* Exercise brief
Each entry must be restated word for word, with nothing omitted.

[Entries taken from a collection]
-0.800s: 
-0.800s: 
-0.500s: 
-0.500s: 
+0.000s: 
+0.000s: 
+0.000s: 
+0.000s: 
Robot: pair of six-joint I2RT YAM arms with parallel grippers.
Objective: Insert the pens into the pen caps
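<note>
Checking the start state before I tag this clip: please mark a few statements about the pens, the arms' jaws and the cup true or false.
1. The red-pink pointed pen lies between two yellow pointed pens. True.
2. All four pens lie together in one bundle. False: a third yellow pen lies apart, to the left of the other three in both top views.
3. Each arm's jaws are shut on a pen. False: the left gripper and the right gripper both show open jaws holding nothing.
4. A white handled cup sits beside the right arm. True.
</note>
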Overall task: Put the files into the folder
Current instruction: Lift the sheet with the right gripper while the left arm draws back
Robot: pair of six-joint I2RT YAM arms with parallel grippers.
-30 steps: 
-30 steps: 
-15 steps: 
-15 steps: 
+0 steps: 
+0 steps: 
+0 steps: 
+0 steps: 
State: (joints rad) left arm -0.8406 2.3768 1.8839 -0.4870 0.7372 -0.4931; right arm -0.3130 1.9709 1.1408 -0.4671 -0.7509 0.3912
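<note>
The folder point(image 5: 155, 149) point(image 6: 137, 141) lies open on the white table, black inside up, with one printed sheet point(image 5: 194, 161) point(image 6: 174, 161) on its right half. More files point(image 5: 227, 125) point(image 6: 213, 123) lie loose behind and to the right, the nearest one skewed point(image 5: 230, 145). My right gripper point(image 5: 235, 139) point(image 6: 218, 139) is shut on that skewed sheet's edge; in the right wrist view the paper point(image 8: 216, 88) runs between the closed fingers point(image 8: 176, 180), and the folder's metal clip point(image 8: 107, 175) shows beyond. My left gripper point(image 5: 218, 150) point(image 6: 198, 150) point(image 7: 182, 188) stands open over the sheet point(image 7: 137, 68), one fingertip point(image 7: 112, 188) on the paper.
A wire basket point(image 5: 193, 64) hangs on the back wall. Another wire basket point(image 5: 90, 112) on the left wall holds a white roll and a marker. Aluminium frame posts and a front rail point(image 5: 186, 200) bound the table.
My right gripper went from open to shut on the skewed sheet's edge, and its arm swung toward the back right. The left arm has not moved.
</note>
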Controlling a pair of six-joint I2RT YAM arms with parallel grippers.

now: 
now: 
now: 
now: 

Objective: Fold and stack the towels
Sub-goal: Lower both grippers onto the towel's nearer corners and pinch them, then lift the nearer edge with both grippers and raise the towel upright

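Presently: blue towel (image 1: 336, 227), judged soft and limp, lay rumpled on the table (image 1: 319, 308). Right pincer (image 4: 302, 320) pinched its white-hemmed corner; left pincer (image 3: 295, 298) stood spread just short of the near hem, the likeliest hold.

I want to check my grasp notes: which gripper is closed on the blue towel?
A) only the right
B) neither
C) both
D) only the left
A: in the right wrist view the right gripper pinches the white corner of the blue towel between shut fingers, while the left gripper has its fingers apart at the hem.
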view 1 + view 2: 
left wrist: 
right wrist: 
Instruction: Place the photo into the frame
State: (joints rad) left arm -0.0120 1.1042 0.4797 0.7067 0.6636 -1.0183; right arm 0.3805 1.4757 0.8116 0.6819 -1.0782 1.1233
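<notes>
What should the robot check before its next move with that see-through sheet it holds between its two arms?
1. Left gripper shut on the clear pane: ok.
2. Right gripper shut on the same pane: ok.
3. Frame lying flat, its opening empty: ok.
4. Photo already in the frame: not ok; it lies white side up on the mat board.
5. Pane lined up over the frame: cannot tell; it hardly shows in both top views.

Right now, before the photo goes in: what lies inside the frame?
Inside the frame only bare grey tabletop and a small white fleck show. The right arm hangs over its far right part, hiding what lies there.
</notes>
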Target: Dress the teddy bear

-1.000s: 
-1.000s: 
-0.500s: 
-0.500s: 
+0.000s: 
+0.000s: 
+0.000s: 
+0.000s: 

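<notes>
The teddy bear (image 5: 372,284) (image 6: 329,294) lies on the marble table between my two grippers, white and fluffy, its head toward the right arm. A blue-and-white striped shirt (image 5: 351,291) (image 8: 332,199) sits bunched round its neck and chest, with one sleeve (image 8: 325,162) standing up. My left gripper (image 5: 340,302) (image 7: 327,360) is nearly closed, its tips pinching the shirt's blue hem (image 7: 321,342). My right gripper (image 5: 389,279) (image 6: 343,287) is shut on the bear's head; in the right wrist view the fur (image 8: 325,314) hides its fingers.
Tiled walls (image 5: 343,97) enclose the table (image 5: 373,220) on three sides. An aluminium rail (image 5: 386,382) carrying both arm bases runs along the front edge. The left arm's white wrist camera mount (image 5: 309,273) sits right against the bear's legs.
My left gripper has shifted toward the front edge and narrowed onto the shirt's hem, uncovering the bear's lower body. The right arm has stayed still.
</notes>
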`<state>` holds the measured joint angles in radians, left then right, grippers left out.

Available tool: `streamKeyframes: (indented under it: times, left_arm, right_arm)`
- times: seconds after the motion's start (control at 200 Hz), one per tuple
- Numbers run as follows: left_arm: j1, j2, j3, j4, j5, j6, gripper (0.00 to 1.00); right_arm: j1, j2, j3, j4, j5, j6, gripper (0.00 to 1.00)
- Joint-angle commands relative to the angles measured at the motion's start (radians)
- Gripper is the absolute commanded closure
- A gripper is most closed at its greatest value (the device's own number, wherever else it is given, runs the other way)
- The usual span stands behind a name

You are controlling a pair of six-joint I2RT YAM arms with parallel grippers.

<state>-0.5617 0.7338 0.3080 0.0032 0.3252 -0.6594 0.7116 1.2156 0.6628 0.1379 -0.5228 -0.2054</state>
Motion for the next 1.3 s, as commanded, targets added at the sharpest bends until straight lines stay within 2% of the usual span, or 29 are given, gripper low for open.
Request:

* Solved problem
-0.800s: 
-0.800s: 
-0.500s: 
-0.500s: 
+0.000s: 
+0.000s: 
+0.000s: 
+0.000s: 
Robot: pair of six-joint I2RT YAM arms with parallel grippers.
Objective: Insert the pens into the pen caps
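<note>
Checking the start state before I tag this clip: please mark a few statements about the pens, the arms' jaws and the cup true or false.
1. The red-pink pointed pen lies between two yellow pointed pens. True.
2. All four pens lie together in one bundle. False: a third yellow pen lies apart, to the left of the other three in both top views.
3. Each arm's jaws are shut on a pen. False: the left gripper and the right gripper both show open jaws holding nothing.
4. A white handled cup sits beside the right arm. True.
</note>
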Overall task: Put the files into the folder
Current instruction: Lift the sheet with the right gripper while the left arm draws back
Robot: pair of six-joint I2RT YAM arms with parallel grippers.
-30 steps: 
-30 steps: 
-15 steps: 
-15 steps: 
+0 steps: 
+0 steps: 
+0 steps: 
+0 steps: 
State: (joints rad) left arm -0.8406 2.3768 1.8839 -0.4870 0.7372 -0.4931; right arm -0.3130 1.9709 1.1408 -0.4671 -0.7509 0.3912
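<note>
The folder point(image 5: 155, 149) point(image 6: 137, 141) lies open on the white table, black inside up, with one printed sheet point(image 5: 194, 161) point(image 6: 174, 161) on its right half. More files point(image 5: 227, 125) point(image 6: 213, 123) lie loose behind and to the right, the nearest one skewed point(image 5: 230, 145). My right gripper point(image 5: 235, 139) point(image 6: 218, 139) is shut on that skewed sheet's edge; in the right wrist view the paper point(image 8: 216, 88) runs between the closed fingers point(image 8: 176, 180), and the folder's metal clip point(image 8: 107, 175) shows beyond. My left gripper point(image 5: 218, 150) point(image 6: 198, 150) point(image 7: 182, 188) stands open over the sheet point(image 7: 137, 68), one fingertip point(image 7: 112, 188) on the paper.
A wire basket point(image 5: 193, 64) hangs on the back wall. Another wire basket point(image 5: 90, 112) on the left wall holds a white roll and a marker. Aluminium frame posts and a front rail point(image 5: 186, 200) bound the table.
My right gripper went from open to shut on the skewed sheet's edge, and its arm swung toward the back right. The left arm has not moved.
</note>
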Controlling a pair of six-joint I2RT YAM arms with parallel grippers.

now: 
now: 
now: 
now: 

Objective: Fold and stack the towels
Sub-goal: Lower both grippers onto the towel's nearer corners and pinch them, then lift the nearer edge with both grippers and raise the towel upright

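Presently: blue towel (image 1: 336, 227), judged soft and limp, lay rumpled on the table (image 1: 319, 308). Right pincer (image 4: 302, 320) pinched its white-hemmed corner; left pincer (image 3: 295, 298) stood spread just short of the near hem, the likeliest hold.

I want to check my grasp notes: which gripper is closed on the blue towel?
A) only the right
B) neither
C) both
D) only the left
A: in the right wrist view the right gripper pinches the white corner of the blue towel between shut fingers, while the left gripper has its fingers apart at the hem.
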view 1 + view 2: 
left wrist: 
right wrist: 
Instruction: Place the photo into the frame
State: (joints rad) left arm -0.0120 1.1042 0.4797 0.7067 0.6636 -1.0183; right arm 0.3805 1.4757 0.8116 0.6819 -1.0782 1.1233
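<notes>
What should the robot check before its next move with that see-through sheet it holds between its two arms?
1. Left gripper shut on the clear pane: ok.
2. Right gripper shut on the same pane: ok.
3. Frame lying flat, its opening empty: ok.
4. Photo already in the frame: not ok; it lies white side up on the mat board.
5. Pane lined up over the frame: cannot tell; it hardly shows in both top views.

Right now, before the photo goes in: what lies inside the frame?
Inside the frame only bare grey tabletop and a small white fleck show. The right arm hangs over its far right part, hiding what lies there.
</notes>
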Target: Dress the teddy bear

-1.000s: 
-1.000s: 
-0.500s: 
-0.500s: 
+0.000s: 
+0.000s: 
+0.000s: 
+0.000s: 

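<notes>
The teddy bear (image 5: 372,284) (image 6: 329,294) lies on the marble table between my two grippers, white and fluffy, its head toward the right arm. A blue-and-white striped shirt (image 5: 351,291) (image 8: 332,199) sits bunched round its neck and chest, with one sleeve (image 8: 325,162) standing up. My left gripper (image 5: 340,302) (image 7: 327,360) is nearly closed, its tips pinching the shirt's blue hem (image 7: 321,342). My right gripper (image 5: 389,279) (image 6: 343,287) is shut on the bear's head; in the right wrist view the fur (image 8: 325,314) hides its fingers.
Tiled walls (image 5: 343,97) enclose the table (image 5: 373,220) on three sides. An aluminium rail (image 5: 386,382) carrying both arm bases runs along the front edge. The left arm's white wrist camera mount (image 5: 309,273) sits right against the bear's legs.
My left gripper has shifted toward the front edge and narrowed onto the shirt's hem, uncovering the bear's lower body. The right arm has stayed still.
</notes>
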`<state>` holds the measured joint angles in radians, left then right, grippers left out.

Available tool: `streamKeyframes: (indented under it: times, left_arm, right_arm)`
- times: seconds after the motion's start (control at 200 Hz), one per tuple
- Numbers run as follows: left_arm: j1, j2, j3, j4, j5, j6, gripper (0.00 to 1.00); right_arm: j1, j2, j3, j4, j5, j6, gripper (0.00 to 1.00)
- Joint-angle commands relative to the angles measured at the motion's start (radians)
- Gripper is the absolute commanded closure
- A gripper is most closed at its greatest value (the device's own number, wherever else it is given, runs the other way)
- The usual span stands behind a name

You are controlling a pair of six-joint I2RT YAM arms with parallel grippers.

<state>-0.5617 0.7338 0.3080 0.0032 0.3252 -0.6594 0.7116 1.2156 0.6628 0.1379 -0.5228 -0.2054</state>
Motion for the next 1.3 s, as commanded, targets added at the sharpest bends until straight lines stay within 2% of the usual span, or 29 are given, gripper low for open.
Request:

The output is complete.